WHAT THE EXERCISE ASKS: Every line of the material below should be repeated exactly.

SUPPLIED INFORMATION:
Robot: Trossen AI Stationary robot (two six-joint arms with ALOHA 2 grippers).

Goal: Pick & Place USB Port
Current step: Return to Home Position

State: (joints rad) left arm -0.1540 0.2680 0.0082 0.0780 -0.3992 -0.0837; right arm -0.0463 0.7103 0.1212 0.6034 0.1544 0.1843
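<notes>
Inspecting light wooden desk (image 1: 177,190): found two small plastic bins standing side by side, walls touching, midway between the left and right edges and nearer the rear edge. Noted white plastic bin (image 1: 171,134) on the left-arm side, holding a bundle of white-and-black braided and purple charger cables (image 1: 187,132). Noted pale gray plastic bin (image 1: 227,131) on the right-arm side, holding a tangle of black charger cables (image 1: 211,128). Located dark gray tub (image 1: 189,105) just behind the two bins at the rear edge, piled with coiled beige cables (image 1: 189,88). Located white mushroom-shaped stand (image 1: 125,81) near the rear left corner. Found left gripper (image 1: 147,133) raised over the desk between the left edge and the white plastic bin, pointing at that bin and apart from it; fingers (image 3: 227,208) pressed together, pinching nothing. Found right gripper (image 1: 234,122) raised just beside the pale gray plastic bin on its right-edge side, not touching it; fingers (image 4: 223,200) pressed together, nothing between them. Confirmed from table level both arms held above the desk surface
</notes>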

ANSWER SPACE:
Robot: Trossen AI Stationary robot (two six-joint arms with ALOHA 2 grippers).

Goal: Pick & Place USB Port
Current step: Return to Home Position

State: (joints rad) left arm -0.1540 0.2680 0.0082 0.0780 -0.3992 -0.0837; right arm -0.0463 0.7103 0.1212 0.6034 0.1544 0.1843
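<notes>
Inspecting light wooden desk (image 1: 177,190): found two small plastic bins standing side by side, walls touching, midway between the left and right edges and nearer the rear edge. Noted white plastic bin (image 1: 171,134) on the left-arm side, holding a bundle of white-and-black braided and purple charger cables (image 1: 187,132). Noted pale gray plastic bin (image 1: 227,131) on the right-arm side, holding a tangle of black charger cables (image 1: 211,128). Located dark gray tub (image 1: 189,105) just behind the two bins at the rear edge, piled with coiled beige cables (image 1: 189,88). Located white mushroom-shaped stand (image 1: 125,81) near the rear left corner. Found left gripper (image 1: 147,133) raised over the desk between the left edge and the white plastic bin, pointing at that bin and apart from it; fingers (image 3: 227,208) pressed together, pinching nothing. Found right gripper (image 1: 234,122) raised just beside the pale gray plastic bin on its right-edge side, not touching it; fingers (image 4: 223,200) pressed together, nothing between them. Confirmed from table level both arms held above the desk surface
</notes>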

This concludes the response to the exercise.